I wondered: did he discover meaning in this? Or did he create it?

Meaning isn’t something we find lying in wait. It’s something we create. And we’re responsible for creating it.

We often spend our lives searching for meaning as if it’s hidden somewhere, waiting to be discovered. But events don’t come with meaning attached. They’re just events, neutral, raw. What makes them meaningful is the interpretation we bring.

This is both challenging and liberating. Challenging because there’s no cosmic blueprint validating your choices. Liberating because it means you have agency. If meaning is created rather than found, then you determine what matters.

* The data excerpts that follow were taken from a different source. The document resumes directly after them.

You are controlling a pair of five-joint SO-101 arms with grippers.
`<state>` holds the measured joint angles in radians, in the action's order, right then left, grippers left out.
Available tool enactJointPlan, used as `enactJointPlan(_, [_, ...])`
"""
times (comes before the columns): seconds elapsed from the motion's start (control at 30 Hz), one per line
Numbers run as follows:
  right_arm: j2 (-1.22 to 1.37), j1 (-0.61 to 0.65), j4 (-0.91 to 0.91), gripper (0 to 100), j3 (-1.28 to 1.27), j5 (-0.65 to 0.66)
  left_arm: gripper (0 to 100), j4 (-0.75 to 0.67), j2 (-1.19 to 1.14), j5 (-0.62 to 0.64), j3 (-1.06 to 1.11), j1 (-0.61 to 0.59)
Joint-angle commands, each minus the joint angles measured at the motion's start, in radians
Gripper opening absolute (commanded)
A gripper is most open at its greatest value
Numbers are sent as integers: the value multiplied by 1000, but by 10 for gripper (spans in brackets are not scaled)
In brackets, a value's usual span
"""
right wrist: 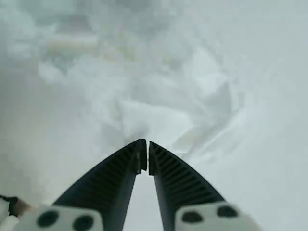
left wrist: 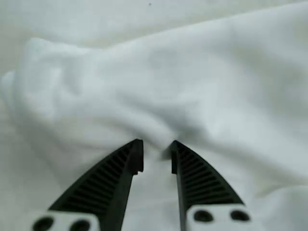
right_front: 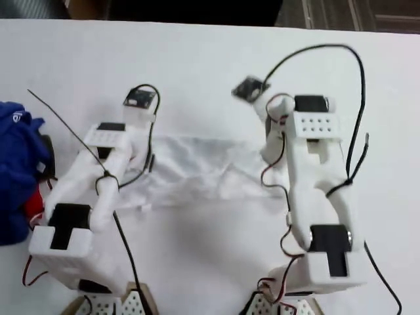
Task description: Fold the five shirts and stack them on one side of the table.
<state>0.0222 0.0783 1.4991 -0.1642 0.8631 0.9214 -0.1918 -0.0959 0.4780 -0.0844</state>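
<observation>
Table: white, both arms on near edge.
White shirt: mid-table, rumpled into long band between arms, creased.
Right arm: over shirt's right end.
Left arm: angled over shirt's left end.
Blue shirt: bunched heap at table's left edge, well apart from white shirt.
Left gripper: jaws narrow gap apart, tips down on white shirt, ridge of cloth nipped between them.
Right gripper: jaws all but closed, hairline slit, tips at bunched white cloth; whether cloth caught, cannot tell.
</observation>
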Motion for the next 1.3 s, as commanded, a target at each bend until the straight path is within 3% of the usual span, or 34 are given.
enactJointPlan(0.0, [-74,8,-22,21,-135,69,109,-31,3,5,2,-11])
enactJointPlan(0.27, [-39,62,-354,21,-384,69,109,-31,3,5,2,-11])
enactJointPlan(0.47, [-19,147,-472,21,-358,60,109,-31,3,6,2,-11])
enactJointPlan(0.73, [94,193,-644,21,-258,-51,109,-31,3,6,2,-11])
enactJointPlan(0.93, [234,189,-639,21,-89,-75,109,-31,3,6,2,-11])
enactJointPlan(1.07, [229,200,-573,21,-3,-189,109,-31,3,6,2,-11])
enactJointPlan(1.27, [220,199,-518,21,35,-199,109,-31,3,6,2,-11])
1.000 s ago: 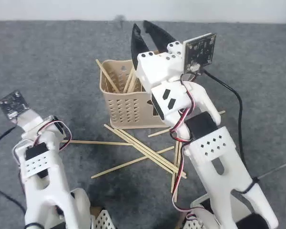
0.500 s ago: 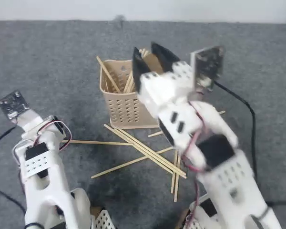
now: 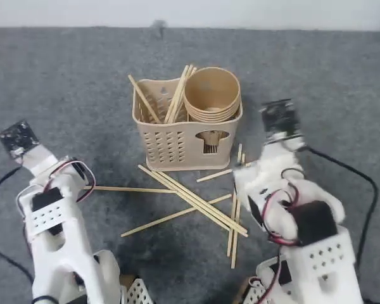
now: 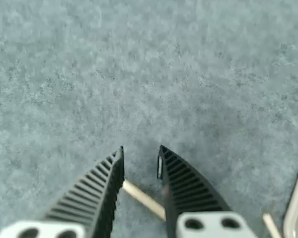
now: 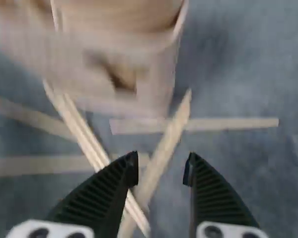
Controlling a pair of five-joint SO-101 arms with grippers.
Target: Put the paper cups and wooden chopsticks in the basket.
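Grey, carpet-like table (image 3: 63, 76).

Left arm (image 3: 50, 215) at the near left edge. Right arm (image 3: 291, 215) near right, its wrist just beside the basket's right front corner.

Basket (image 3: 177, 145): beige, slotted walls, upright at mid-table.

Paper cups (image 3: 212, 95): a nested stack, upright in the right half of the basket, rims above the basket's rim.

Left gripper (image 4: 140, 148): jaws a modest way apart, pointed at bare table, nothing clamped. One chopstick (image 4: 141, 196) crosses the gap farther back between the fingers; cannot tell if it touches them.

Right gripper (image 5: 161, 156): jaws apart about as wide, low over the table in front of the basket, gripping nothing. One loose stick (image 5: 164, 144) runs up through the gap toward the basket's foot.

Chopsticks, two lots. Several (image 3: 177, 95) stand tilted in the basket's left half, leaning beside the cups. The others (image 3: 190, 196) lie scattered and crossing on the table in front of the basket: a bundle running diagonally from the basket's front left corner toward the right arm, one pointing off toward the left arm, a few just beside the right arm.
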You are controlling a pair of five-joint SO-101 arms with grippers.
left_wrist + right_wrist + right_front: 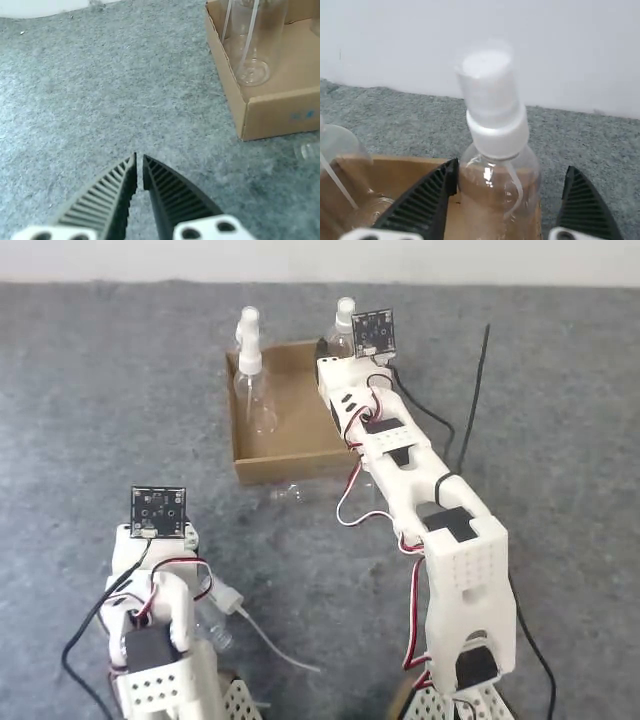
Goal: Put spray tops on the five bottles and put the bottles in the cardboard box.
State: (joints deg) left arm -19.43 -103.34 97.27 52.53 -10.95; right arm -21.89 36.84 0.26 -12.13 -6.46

This year taught me to stop searching for meaning and start creating it. The things that didn’t work out, I chose to make them mean learning resilience. The relationship that changed, I chose to make it mean growth rather than loss. The year of intense work, I chose to make it mean the compound value of discipline.

You have that same creative power. Nothing has significance until you grant it significance. That’s not nihilism, that’s radical agency.

The man feeding birds wasn’t doing something inherently meaningful. He was making it meaningful through the care he brought to it.

You can do that with anything in your life.

Parting Thoughts

The year is ending. If I could sit across from the person I was in January, I wonder what he’d think of where we are now.

He had plans. Clear ones. He could never have imagined how profoundly 2025 would unfold, the unexpected growth, the milestones, the ways he’d change without intending to. And knowing him, he’s already planning how to make the most of 2026.

But here’s what I’d tell him: hold your plans lightly. 2026 shouldn’t just be about execution. It should be about presence.

Next year, the work isn’t building more, it’s seeing clearer. Not chasing milestones, but understanding which ones resonate. Not optimising days, but truly living them.

The questions that will shape 2026 aren’t “What should I accomplish?” but “What am I becoming?” Not “How do I succeed?” but “What does a meaningful life look like for me?”

You’ll be tempted to overcomplicate it. To set elaborate goals. Resist that. The most important work will be the quietest, the daily choices no one witnesses, the moments you choose depth over distraction.

2025 taught me what matters less than I thought. 2026 is about discovering what matters more.

And I don’t fully know what that is yet. That’s the beauty of it. The year ahead isn’t about having answers, it’s about staying open to the right questions.

The year is ending. The next one is waiting.

For the first time in a long while, I’m not bringing a detailed map. I’m bringing curiosity.

That feels like exactly where I need to begin.